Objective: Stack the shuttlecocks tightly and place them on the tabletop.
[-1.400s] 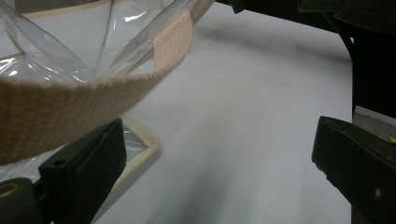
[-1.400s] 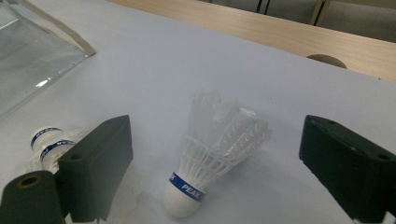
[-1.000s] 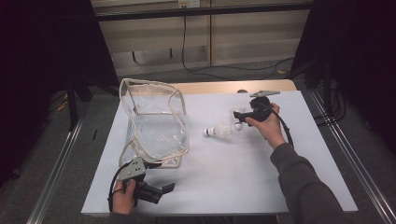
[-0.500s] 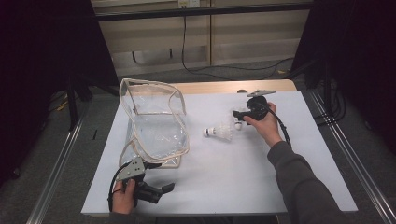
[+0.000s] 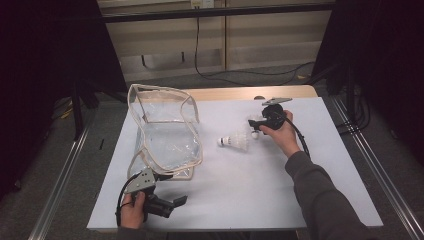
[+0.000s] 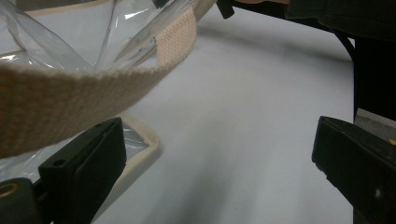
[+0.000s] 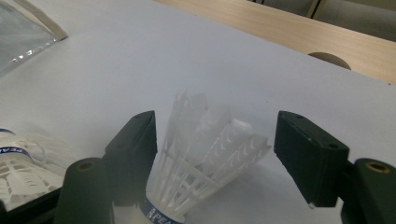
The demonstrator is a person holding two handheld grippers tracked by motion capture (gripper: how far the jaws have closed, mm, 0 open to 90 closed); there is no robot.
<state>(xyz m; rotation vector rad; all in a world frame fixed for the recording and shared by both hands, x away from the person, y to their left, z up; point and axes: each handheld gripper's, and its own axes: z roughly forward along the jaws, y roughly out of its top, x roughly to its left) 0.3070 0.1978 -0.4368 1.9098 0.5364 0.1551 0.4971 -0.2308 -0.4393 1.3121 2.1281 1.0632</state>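
Shuttlecock (image 7: 205,158) between right tongs (image 7: 219,154) — closing, gap remains; left tongs (image 6: 210,177) wide beside bag edge (image 6: 70,93).

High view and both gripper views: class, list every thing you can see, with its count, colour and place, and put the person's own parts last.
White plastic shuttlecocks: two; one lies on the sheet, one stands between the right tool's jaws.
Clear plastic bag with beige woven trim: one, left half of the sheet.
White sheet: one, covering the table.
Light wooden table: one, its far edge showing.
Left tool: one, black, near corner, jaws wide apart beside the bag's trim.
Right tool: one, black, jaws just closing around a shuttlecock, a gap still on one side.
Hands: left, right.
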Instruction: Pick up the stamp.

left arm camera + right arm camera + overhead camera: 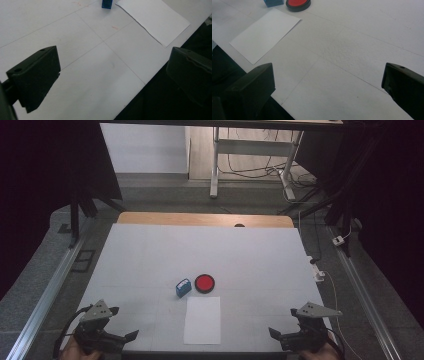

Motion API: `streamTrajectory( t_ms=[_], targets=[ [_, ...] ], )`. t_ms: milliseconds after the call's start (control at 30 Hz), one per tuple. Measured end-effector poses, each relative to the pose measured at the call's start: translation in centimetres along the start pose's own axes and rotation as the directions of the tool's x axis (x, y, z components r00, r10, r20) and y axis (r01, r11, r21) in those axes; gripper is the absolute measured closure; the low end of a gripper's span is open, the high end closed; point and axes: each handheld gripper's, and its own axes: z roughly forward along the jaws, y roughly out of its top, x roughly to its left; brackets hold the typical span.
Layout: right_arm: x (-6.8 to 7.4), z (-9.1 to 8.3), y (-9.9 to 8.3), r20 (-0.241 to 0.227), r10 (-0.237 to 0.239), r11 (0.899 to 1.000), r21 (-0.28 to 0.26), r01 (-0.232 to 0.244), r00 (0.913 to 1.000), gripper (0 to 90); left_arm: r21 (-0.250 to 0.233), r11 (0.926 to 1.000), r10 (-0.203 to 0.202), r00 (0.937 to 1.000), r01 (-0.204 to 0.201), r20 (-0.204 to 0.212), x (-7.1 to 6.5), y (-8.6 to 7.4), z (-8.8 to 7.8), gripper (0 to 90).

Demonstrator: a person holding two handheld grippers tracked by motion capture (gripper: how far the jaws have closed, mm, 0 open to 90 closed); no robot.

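Note:
A small blue block (183, 287) and a round red pad in a black rim (204, 283) sit side by side at the table's middle. Just in front of them lies a white paper sheet (202, 320). My left gripper (125, 324) is at the front left corner and stands open with nothing between its jaws. At the front right corner my right gripper (283, 322) is open too and holds nothing. The left gripper view has its gripper (113, 57) over bare table, the blue block (107, 3) and sheet (155, 20) farther off. From the right gripper (328, 70) I see the sheet (264, 33), block (273, 2) and pad (298, 3).
The white table top (150, 255) has a wooden strip (200, 218) along its far edge. Metal rails (50, 290) run along both sides on the floor. A white plug block and cable (320, 272) hang off the right edge. A desk frame (250, 150) with cables stands beyond.

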Motion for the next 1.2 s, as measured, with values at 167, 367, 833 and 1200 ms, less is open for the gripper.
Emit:
streamTrajectory(
  t_ms=[167,367,833,1200],
  targets=[
    [0.0,0.0,0.0,0.000,-0.001,1.000,0.000,0.001,1.0000,0.0,-0.002,0.9999,0.010,0.9999,-0.010,-0.003,-0.1,0.2,0.1,0.0],
    [0.0,0.0,0.0,-0.002,-0.001,1.000,0.002,0.001,1.0000,0.0,-0.002,0.9998,0.020,0.9998,-0.020,-0.002,-0.2,0.5,0.2,0.0],
    [0.1,0.1,0.0,-0.004,-0.008,1.000,0.014,0.008,1.0000,0.0,0.002,0.9953,0.097,0.9947,-0.097,0.033,-0.3,1.9,1.3,0.0],
    [0.1,0.2,0.0,-0.005,-0.007,1.000,0.019,0.007,1.0000,0.0,-0.019,0.9934,0.114,0.9923,-0.113,0.050,0.2,2.7,2.6,0.0]
  ],
)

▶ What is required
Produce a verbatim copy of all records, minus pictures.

▶ Solution to this exercise
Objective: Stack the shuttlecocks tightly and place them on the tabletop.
[-1.400s] 
[-1.400s] 
[-1.000s] 
[-0.500s] 
[+0.000s] 
[+0.000s] 
[+0.000s] 
The demonstrator is a person holding two handheld grippers tracked by motion capture (gripper: how far the jaws have closed, mm, 0 open to 90 closed); there is no robot.
<state>(xyz m; rotation vector rad; all in a world frame fixed for the recording and shared by both hands, x away from the person, y to their left, z up; point and axes: each handheld gripper's, and its own axes: z roughly forward along the jaws, y roughly out of its top, x roughly to its left) 0.3070 0.1978 -0.4368 1.9098 0.5364 0.1551 0.4971 -0.2308 -0.4393 1.3121 2.1281 1.0632</state>
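Shuttlecock (image 7: 205,158) between right tongs (image 7: 219,154) — closing, gap remains; left tongs (image 6: 210,177) wide beside bag edge (image 6: 70,93).

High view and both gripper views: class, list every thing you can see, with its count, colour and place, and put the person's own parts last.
White plastic shuttlecocks: two; one lies on the sheet, one stands between the right tool's jaws.
Clear plastic bag with beige woven trim: one, left half of the sheet.
White sheet: one, covering the table.
Light wooden table: one, its far edge showing.
Left tool: one, black, near corner, jaws wide apart beside the bag's trim.
Right tool: one, black, jaws just closing around a shuttlecock, a gap still on one side.
Hands: left, right.
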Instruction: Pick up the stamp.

left arm camera + right arm camera + overhead camera: 

Motion API: `streamTrajectory( t_ms=[_], targets=[ [_, ...] ], )`. t_ms: milliseconds after the call's start (control at 30 Hz), one per tuple. Measured end-effector poses, each relative to the pose measured at the call's start: translation in centimetres along the start pose's own axes and rotation as the directions of the tool's x axis (x, y, z components r00, r10, r20) and y axis (r01, r11, r21) in those axes; gripper is the absolute measured closure; the low end of a gripper's span is open, the high end closed; point and axes: each handheld gripper's, and its own axes: z roughly forward along the jaws, y roughly out of its top, x roughly to its left; brackets hold the typical span.
Layout: right_arm: x (-6.8 to 7.4), z (-9.1 to 8.3), y (-9.9 to 8.3), r20 (-0.241 to 0.227), r10 (-0.237 to 0.239), r11 (0.899 to 1.000), r21 (-0.28 to 0.26), r01 (-0.232 to 0.244), r00 (0.913 to 1.000), gripper (0 to 90); left_arm: r21 (-0.250 to 0.233), r11 (0.926 to 1.000), r10 (-0.203 to 0.202), r00 (0.937 to 1.000), r01 (-0.204 to 0.201), r20 (-0.204 to 0.212), x (-7.1 to 6.5), y (-8.6 to 7.4), z (-8.8 to 7.8), gripper (0 to 90).

Demonstrator: a person holding two handheld grippers tracked by motion capture (gripper: how far the jaws have closed, mm, 0 open to 90 closed); no robot.

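Note:
A small blue block (183, 287) and a round red pad in a black rim (204, 283) sit side by side at the table's middle. Just in front of them lies a white paper sheet (202, 320). My left gripper (125, 324) is at the front left corner and stands open with nothing between its jaws. At the front right corner my right gripper (283, 322) is open too and holds nothing. The left gripper view has its gripper (113, 57) over bare table, the blue block (107, 3) and sheet (155, 20) farther off. From the right gripper (328, 70) I see the sheet (264, 33), block (273, 2) and pad (298, 3).
The white table top (150, 255) has a wooden strip (200, 218) along its far edge. Metal rails (50, 290) run along both sides on the floor. A white plug block and cable (320, 272) hang off the right edge. A desk frame (250, 150) with cables stands beyond.
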
Motion for the next 1.2 s, as measured, with values at 167, 367, 833 and 1200 ms, less is open for the gripper.
Emit:
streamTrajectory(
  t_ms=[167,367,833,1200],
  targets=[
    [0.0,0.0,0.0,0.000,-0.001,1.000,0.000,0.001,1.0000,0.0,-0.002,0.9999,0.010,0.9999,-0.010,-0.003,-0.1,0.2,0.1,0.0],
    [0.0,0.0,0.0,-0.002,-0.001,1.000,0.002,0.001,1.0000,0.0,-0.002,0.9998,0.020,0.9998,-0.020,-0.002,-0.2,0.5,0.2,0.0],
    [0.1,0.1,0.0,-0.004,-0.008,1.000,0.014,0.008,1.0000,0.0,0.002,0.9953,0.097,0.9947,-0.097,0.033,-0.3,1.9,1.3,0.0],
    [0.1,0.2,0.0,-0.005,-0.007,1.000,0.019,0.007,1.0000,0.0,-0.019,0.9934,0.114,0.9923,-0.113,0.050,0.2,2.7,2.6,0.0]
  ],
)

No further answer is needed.